Leo que la música produce las mismas emociones en todo el mundo. Muy bien. No sé la cantidad de dinero que han invertido en este estudio aunque se lo hubieran ahorrado si hubieran preguntado a un par de personas con sentido común. Si a un adolescente occidental le ocurre eso (que siente algo) significa que es posible cualquier cosa en cualquier lugar del mundo y a cualquier individuo. Lo sé por experiencia. Tengo uno en casa, al que se pega un preadolescente (su hermano) y trabajo con adolescentes, preadolescentes, postadolescentes y adolescentes eternos.

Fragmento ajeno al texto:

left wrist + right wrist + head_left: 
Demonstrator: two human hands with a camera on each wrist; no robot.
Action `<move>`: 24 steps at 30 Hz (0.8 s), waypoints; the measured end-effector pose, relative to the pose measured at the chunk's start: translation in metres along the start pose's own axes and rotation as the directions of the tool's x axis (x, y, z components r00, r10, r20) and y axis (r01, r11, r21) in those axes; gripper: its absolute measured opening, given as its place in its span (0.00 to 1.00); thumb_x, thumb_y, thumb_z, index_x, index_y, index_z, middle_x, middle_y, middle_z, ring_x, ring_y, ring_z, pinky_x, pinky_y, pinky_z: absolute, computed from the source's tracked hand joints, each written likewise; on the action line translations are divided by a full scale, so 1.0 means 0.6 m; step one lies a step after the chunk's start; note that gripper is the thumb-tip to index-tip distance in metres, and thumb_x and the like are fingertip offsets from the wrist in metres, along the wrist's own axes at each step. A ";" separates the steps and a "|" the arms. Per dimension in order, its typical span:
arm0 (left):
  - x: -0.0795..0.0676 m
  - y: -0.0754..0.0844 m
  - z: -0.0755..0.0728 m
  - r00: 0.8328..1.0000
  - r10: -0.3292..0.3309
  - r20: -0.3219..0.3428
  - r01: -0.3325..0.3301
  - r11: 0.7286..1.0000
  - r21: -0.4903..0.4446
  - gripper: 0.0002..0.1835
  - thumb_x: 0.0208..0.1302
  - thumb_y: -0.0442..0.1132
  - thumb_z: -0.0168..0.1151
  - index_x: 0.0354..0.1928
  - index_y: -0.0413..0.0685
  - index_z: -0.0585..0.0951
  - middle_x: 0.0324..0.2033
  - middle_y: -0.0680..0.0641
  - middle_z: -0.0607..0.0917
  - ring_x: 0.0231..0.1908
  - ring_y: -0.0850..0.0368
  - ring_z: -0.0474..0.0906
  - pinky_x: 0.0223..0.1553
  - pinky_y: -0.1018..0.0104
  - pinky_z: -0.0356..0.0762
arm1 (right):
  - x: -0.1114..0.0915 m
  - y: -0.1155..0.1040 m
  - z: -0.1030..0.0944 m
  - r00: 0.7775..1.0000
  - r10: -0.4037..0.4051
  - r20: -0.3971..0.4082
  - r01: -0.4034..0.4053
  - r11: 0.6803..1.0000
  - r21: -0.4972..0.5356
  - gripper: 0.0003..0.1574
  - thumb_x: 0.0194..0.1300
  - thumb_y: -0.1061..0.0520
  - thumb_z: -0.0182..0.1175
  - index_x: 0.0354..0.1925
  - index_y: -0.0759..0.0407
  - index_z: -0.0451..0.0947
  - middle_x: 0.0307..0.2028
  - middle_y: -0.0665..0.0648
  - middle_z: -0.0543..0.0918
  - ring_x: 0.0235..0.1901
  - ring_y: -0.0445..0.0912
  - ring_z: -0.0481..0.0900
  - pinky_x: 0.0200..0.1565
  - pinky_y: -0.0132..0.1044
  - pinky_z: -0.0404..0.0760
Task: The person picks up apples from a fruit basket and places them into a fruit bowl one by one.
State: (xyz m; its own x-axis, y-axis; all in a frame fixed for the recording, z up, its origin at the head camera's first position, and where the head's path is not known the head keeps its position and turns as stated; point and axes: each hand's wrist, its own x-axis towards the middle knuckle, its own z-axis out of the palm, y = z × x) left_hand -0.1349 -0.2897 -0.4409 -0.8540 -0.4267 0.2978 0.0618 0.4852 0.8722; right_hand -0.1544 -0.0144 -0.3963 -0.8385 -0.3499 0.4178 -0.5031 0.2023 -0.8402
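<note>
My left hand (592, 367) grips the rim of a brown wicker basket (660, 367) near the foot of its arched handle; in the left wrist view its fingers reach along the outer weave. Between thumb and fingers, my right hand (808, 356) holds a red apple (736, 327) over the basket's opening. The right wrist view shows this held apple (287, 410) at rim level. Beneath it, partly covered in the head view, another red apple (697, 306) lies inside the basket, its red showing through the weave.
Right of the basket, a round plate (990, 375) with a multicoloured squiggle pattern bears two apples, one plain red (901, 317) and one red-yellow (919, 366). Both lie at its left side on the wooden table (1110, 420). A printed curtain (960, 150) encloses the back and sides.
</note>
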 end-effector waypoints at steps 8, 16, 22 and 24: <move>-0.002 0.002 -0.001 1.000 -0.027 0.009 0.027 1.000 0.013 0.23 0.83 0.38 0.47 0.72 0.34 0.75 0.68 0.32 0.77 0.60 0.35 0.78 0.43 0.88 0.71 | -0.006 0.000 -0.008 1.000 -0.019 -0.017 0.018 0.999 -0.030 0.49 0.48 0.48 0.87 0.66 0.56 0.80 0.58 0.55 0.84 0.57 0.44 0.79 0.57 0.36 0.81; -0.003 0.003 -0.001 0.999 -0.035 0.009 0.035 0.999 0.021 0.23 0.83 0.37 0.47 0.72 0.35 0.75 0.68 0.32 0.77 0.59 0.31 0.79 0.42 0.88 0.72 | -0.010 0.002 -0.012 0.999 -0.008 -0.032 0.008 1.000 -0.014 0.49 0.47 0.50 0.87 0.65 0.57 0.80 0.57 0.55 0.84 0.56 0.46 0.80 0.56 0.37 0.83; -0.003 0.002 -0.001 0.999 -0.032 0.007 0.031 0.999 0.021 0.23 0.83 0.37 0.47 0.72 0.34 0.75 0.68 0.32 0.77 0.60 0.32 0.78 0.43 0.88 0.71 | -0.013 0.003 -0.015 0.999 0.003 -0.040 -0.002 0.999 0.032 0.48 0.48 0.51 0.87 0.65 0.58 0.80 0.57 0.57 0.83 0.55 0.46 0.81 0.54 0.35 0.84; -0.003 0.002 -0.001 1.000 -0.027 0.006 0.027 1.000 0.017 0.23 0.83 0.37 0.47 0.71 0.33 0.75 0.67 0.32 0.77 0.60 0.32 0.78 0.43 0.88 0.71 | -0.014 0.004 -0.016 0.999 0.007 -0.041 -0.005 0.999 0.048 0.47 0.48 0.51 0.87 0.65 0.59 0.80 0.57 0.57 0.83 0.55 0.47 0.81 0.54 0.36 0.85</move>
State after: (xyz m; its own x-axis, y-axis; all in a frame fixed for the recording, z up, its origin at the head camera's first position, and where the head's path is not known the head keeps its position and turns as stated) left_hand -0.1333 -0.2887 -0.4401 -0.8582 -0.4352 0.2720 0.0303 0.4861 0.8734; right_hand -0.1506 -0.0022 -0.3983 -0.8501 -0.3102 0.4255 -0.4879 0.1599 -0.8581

Hagamos una prueba. Conecten los altavoces de su equipo informático. Esperen a estar tranquilos unos minutos. Pulsen el icono correspondiente y escuchen este tema de Keith Jarrett. It´s All In The Game. Si tienen suelto por casa algún adolescente intenten que haga lo mismo. Si no hay ninguno cerca, sirven abuelas, niños chicos o animales de compañía. Anoten lo que quieran decir una vez que finalice la ronda de audiciones y dejen su mensaje. Luego veremos si estos señores han gastado su dinero en algo útil o, si por el contrario, lo han malgastado.

Ya sé que el experimento con los mafá de Camerún es algo diferente. Lo sé. Pero también sé que en un pueblo de doscientos habitantes elegido al azar habría algunos vecinos más raros que estos mafa y un contacto con la cultura occidental casi nulo. Es decir, como prueba piloto no está mal. Vamos a suponer que estamos en ese pueblo, que somos raros, etc.
Y esto es gratis, señores investigadores. Gratis. Como lo oyen.